Copy every line below that has the word "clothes" in it.
= = =
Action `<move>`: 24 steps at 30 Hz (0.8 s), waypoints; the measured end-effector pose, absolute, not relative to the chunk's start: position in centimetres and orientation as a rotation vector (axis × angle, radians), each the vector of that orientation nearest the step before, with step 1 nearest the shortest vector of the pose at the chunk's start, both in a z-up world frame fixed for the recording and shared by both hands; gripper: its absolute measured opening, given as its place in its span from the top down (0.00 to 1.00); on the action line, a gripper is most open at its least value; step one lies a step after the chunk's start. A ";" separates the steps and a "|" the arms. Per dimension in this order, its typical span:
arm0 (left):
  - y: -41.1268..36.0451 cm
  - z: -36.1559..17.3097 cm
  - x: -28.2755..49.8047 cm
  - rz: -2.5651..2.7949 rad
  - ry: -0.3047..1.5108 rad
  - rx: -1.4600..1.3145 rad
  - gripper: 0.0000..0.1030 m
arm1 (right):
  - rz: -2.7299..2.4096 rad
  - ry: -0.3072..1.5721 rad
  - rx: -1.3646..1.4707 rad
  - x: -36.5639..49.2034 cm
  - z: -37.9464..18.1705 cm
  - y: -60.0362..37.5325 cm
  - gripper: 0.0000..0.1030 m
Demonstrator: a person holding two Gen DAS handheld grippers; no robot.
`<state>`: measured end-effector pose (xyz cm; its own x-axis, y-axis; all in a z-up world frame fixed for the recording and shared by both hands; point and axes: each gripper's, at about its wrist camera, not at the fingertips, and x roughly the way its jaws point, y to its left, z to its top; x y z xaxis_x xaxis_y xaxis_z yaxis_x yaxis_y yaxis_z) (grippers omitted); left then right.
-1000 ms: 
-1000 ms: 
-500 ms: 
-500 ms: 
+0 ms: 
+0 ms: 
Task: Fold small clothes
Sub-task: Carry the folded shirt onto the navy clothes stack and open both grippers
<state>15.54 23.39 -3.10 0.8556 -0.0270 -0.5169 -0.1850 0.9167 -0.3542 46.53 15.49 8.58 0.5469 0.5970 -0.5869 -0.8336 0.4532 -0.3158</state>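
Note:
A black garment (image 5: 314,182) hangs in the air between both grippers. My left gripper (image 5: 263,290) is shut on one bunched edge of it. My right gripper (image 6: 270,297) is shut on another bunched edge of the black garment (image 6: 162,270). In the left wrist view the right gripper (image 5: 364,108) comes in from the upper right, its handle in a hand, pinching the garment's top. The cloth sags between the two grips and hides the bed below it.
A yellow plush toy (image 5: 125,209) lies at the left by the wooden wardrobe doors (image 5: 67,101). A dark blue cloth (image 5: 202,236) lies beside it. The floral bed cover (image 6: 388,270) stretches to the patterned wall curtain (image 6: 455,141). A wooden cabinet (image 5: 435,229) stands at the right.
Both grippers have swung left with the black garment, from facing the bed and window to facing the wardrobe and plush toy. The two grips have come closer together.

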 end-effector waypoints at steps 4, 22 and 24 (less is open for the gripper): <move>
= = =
**Exercise response:**
Task: Fold small clothes
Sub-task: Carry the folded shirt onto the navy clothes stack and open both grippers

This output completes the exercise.